General Discussion What's your favorite musical?

Hmmm... is this some sort of challenge??? 🚴‍♀️🎯🚴‍♂️🧗‍♂️🤺

Perhaps I'll have to find some way to surprise...
I suddenly regret my statement.

While the movie versions are not always up to snuff, the movie for this one is highly recommended. If ever you've found yourself having a hard time coping in a crazy, changing world, this one will give you some perspective. Dealing with the instabilities of overwhelming change is the whole theme of the story. it starts out viewing change good naturedly, but gradually becomes dead-serious.

The MC is a father in a Jewish village, in Tsarist Russia, just a little bit before the Communists would stage their revolt. (We know it's coming; he does not see it in the story timeline...) In spite of all that happens, he's the picture of warm, kindheartedness, accepting his lot with good humor, rather than dismay, or bitterness.

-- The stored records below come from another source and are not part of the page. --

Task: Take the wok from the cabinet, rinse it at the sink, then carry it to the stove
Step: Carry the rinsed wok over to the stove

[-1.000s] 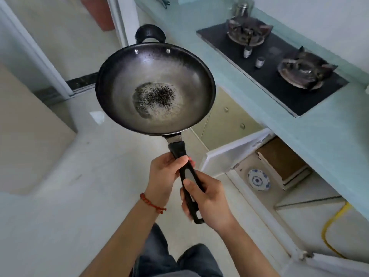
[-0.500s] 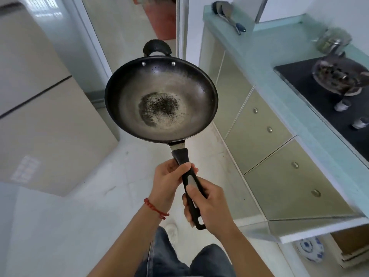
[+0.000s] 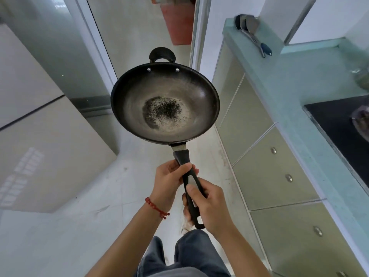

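I hold a dark wok (image 3: 165,102) level over the floor in the middle of the view; its worn bottom shows a black speckled patch. Its long black handle (image 3: 189,184) points toward me. My left hand (image 3: 169,180), with a red bead bracelet at the wrist, grips the handle near the bowl. My right hand (image 3: 207,206) grips the handle's lower end. A small black loop handle sits on the wok's far rim. The black stove top (image 3: 343,132) lies at the right edge, on the pale green counter (image 3: 289,92). No sink is in view.
Beige cabinet doors with round knobs (image 3: 275,172) run under the counter on the right. A ladle and spatula (image 3: 253,35) lie at the counter's far end. A large pale appliance (image 3: 40,136) stands on the left. A doorway with a sliding-door frame opens ahead.
The view has swung left along the counter: the stove slid to the right edge and the open cabinet with the patterned plate left the frame. Both hands keep the same grip on the wok.
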A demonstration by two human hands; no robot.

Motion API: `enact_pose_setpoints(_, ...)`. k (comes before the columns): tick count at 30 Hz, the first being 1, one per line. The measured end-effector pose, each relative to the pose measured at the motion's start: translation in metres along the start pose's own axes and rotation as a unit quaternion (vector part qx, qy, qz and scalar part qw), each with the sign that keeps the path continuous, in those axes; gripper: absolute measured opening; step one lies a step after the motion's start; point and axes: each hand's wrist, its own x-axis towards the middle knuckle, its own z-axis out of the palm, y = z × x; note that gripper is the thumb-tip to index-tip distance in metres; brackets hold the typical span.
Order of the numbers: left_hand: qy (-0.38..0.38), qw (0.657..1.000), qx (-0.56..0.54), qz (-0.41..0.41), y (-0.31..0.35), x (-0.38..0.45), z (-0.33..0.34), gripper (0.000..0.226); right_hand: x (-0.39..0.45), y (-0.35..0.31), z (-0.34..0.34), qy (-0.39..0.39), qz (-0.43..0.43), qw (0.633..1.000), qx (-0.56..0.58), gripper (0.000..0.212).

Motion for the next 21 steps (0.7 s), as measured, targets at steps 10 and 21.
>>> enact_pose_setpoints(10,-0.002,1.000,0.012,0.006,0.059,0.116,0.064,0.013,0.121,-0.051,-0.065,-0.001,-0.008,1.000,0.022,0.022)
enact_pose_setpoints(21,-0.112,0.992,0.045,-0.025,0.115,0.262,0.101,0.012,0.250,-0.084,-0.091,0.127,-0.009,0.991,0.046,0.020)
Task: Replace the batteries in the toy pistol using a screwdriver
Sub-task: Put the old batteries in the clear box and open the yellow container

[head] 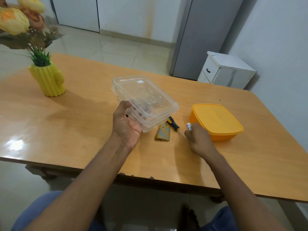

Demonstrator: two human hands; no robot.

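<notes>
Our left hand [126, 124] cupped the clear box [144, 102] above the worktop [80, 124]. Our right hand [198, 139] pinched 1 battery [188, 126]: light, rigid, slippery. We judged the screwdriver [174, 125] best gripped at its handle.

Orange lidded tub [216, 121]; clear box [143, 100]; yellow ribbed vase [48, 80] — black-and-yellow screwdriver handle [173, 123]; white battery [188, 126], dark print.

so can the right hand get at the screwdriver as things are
Probably yes, but not freely: the right hand sits right at the tip of the screwdriver, yet its grip already holds a battery, which it would likely need to put down first.
</notes>
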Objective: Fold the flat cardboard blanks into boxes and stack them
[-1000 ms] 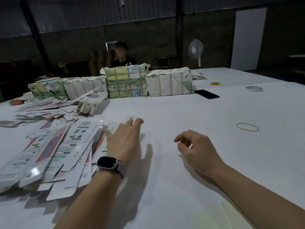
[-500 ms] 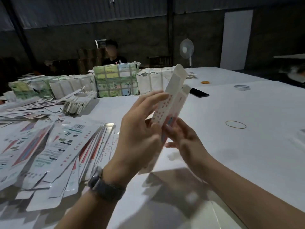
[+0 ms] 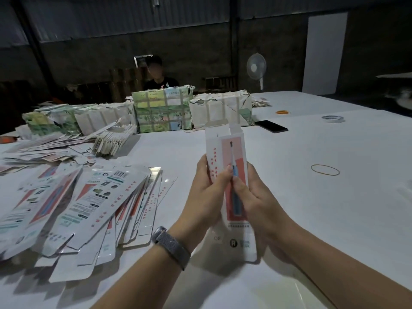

It reminds us that whatever insanity we may have had to endure, others throughout history would likely have been glad to trade places with us in a heartbeat, and it would be the happiest day of their lives. (Even the story title is a metaphor for persisting in a very unstable, uncertain place...) In spite of the darker direction it takes, it leaves you feeling optimistic, and humming a huge load of wonderful tunes...
Wow. That does sound like a lovely movie! So many things to want to read and watch now LOL!
 
YESSSSS, the Sound of Music!! I've never seen any of the other ones though, believe it or not LOL!
My daughters got in the habit of taking lines from musicals to interject them in everyday conversation for effect. One time, I confused my youngest daughter with a not so well thought out request. To which she smiled and giggled, “Max, sometimes I think I don’t know you.” Now let the “Sound of Music” fans decipher that😀. And of course, their being half-Latin ensures their frankness.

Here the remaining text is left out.